Kerviel is accused by Societe Generale, one of Europe's biggest banks, of losing it 4.9 billion euros (7.1 billion dollars at the time) in early 2008 through unauthorised trades.
The 33-year-old has admitted regularly exceeding trading limits and logging false transactions to cover his gambles, but says this was common practice and that his bosses turned a blind eye as long as earnings were high.
Aldebert branded him a "professional fraud."
"Never has the criminal definition of breach of trust been so well-named," the prosecutor told the court in Paris on the penultimate day of the trial.
Bourion called Kerviel an "exceptionally talented actor" who committed a "historic" fraud, citing evidence from the trial that Kerviel had deceived his colleagues.
He summed up the former trader's defence as: "No one stopped me so I am not to blame." Kerviel's actions could have lead "quite simply to the destruction of Societe Generale," Bourion said.
On discovering the risky deals in January 2008, Societe Generale was forced it to unwind positions worth 50 billion euros -- equal to nearly all its shareholder capital at the time.
The bank has admitted failings in its controls, for which it was fined four million euros in July 2008, but insisted at the trial that managers could not have tracked all Kerviel's trades when he logged false data to cover them.
Societe Generale's president and chief executive at the time of the scandal, Daniel Bouton, told the court on Tuesday that the trading scandal was a "catastrophe" caused by Jerome Kerviel's "lies."
Societe Generale's lawyers said it wants 4.9 billion euros in compensation from Kerviel.
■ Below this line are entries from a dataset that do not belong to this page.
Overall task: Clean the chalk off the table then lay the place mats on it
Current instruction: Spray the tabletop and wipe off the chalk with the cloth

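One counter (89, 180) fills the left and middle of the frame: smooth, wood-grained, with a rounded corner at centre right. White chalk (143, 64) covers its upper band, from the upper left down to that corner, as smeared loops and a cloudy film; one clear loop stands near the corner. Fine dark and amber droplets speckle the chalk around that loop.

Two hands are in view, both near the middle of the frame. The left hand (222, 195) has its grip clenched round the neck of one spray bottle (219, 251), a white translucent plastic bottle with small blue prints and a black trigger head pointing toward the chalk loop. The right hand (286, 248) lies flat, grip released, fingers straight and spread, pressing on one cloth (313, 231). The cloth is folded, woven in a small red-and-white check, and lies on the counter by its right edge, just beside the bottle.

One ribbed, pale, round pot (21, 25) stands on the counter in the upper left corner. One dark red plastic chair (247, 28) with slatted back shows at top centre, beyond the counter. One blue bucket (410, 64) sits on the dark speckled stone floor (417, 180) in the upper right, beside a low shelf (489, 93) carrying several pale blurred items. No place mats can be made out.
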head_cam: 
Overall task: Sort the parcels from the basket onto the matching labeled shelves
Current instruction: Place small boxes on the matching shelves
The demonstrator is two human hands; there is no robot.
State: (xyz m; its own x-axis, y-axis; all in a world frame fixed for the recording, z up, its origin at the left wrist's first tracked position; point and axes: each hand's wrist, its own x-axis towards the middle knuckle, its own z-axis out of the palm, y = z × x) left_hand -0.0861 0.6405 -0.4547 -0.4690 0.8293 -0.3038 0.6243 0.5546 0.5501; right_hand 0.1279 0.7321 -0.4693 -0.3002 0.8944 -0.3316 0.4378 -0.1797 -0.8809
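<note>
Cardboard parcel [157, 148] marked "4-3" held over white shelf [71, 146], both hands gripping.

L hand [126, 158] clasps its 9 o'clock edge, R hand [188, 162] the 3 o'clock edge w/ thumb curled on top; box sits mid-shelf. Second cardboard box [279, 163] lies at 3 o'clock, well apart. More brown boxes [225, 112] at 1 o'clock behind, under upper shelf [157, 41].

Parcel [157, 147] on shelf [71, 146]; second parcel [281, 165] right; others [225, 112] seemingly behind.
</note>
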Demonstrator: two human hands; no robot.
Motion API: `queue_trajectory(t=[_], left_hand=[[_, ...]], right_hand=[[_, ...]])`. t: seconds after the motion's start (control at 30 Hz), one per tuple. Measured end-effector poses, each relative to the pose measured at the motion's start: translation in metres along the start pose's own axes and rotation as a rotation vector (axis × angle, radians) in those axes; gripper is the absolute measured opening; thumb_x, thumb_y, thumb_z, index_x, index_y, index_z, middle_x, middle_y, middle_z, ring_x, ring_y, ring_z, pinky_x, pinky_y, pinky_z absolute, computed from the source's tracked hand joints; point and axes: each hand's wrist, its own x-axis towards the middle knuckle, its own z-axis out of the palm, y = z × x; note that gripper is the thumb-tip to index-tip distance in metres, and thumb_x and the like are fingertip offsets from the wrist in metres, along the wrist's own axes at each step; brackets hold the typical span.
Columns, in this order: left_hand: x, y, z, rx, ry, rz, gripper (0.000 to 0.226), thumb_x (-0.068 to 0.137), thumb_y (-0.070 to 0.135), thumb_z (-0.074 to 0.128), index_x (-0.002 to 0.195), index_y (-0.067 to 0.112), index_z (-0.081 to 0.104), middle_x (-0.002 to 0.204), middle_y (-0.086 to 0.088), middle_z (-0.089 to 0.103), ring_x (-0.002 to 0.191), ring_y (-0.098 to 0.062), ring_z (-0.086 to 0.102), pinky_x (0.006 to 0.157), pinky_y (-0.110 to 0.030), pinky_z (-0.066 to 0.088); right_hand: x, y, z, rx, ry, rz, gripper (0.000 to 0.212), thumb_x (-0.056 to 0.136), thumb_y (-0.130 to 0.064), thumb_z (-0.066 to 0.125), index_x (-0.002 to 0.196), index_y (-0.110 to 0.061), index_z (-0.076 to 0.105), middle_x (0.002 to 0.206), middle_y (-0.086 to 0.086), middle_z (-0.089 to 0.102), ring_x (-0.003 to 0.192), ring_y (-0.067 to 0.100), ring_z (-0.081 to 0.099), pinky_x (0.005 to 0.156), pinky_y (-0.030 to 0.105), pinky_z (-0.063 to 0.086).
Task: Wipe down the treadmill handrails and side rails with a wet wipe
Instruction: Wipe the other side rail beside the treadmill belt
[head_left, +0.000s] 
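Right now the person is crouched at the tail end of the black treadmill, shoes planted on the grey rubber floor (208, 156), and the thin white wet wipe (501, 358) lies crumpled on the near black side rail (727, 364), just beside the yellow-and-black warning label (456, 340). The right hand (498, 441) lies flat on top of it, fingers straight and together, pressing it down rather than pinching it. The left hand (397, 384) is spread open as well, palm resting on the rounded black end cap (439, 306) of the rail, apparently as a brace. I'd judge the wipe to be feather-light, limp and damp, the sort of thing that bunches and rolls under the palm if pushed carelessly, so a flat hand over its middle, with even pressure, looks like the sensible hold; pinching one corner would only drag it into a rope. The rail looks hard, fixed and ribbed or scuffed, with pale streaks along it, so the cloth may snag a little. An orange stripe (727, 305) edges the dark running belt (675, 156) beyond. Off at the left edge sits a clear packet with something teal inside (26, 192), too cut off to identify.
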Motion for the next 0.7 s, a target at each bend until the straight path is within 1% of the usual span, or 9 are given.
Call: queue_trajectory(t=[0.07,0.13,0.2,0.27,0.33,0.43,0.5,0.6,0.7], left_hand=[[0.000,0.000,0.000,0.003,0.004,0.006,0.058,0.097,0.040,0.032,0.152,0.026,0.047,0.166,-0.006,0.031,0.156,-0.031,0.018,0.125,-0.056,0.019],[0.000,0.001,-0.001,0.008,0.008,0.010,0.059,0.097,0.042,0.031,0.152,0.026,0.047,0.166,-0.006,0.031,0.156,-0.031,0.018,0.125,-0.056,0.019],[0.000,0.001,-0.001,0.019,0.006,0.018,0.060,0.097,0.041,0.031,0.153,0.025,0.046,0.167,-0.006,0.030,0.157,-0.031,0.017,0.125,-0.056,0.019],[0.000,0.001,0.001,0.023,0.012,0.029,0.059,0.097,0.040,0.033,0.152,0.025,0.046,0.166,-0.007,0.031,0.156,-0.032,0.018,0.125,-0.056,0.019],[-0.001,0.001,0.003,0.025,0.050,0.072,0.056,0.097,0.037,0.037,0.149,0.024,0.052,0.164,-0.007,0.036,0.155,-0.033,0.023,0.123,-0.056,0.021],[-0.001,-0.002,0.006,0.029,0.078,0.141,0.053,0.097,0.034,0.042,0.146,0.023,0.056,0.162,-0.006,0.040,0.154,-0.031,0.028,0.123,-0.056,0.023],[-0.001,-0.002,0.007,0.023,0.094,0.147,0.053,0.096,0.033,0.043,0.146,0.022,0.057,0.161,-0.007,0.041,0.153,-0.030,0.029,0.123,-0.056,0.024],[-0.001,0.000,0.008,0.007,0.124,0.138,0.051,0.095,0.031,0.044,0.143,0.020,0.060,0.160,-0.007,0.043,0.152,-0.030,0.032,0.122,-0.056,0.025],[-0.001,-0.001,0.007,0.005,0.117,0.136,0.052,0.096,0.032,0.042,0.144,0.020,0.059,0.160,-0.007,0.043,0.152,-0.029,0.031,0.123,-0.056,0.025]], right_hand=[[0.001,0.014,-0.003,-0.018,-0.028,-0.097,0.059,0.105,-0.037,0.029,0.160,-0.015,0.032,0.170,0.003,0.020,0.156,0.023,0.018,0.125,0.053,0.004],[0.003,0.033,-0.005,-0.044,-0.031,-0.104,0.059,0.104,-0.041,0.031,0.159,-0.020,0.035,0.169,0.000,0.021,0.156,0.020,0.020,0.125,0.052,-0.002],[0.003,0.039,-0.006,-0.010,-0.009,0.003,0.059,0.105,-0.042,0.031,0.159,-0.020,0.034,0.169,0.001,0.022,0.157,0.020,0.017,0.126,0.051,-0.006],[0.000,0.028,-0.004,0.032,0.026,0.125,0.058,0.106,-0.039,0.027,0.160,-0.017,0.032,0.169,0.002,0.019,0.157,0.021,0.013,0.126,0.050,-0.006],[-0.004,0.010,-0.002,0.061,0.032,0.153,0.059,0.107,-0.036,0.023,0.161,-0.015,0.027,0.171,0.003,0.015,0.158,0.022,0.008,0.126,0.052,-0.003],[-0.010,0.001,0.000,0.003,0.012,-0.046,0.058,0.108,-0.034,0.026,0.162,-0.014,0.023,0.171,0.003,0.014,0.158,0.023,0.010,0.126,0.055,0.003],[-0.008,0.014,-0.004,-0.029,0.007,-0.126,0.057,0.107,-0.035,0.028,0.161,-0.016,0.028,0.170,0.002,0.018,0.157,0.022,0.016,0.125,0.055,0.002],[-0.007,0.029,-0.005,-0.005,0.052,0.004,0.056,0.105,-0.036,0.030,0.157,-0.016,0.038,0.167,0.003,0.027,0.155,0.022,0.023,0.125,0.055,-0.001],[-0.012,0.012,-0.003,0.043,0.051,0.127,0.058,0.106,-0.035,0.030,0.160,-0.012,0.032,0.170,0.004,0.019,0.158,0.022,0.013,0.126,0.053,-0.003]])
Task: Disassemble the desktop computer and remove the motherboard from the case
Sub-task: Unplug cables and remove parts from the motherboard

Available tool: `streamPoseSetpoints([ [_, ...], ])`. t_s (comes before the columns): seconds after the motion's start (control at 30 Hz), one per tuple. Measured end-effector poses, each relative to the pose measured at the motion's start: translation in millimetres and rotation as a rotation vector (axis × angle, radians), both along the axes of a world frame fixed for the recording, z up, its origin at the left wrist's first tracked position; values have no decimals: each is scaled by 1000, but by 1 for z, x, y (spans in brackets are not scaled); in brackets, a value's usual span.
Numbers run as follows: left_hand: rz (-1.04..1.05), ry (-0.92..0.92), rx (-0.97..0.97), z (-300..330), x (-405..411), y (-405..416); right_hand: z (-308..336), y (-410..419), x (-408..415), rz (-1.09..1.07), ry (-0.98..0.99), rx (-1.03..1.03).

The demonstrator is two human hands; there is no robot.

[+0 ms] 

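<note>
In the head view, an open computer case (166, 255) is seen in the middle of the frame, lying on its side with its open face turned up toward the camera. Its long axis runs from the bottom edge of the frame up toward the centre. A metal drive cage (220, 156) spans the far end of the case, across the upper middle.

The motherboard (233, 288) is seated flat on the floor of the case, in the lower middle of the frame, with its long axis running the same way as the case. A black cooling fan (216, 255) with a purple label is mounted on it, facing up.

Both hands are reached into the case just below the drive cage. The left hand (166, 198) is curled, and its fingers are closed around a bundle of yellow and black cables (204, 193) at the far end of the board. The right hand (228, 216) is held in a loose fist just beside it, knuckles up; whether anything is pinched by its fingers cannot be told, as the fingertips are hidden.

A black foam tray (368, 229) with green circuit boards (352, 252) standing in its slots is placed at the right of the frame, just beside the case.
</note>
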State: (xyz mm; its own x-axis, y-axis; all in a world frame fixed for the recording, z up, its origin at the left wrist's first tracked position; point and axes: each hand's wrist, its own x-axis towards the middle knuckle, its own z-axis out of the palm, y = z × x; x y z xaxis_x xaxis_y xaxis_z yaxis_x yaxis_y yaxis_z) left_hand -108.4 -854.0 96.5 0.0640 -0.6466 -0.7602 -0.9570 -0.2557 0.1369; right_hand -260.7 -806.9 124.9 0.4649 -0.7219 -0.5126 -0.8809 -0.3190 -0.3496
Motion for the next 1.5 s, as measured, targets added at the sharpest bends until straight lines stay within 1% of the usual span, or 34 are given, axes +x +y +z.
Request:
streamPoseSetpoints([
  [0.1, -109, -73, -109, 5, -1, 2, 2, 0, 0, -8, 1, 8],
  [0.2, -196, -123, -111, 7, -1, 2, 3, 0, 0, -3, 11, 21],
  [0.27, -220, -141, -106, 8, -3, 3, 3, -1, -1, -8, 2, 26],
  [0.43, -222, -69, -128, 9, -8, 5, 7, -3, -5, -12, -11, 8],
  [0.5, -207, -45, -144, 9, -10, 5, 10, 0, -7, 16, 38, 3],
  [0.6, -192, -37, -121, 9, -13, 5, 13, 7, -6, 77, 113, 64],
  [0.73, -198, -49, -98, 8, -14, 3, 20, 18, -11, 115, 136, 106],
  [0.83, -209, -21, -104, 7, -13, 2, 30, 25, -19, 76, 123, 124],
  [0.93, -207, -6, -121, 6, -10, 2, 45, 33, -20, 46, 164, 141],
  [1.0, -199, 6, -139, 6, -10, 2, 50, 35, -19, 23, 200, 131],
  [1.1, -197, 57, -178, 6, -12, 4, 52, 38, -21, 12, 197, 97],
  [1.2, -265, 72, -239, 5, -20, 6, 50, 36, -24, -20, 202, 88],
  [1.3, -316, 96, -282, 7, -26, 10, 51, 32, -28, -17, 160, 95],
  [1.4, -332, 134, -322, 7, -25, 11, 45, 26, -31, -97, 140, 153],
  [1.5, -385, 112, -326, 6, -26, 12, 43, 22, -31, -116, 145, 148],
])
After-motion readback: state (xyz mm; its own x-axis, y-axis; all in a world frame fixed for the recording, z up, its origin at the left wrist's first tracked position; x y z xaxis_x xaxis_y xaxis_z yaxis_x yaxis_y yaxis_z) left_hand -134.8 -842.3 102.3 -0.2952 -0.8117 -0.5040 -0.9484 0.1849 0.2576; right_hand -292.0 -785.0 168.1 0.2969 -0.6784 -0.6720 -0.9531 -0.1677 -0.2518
He could also face a fine of 375,000 euros.
"It is obvious that Mr. Kerviel will not pay" the sum sought by the bank, Societe Generale's lawyer Jean Veil conceded, adding that the amount was decided upon for the sake of "simplicity."
The trial has lasted almost three weeks and heard from more than 30 witnesses but has shed little light on what motivated Kerviel.
"Why did he do these things? Hoping for a bonus? To become a star?" Bourion asked. "That's the only mystery the prosecution will not be able to solve."
In his last address to the court on Tuesday, Kerviel repeated his claim that he was "someone who had tried to do his job in the interests of the bank."
"There is no Kerviel mystery," he said.
The trial ends on Friday and the court is expected to deliberate for several weeks before handing down a verdict.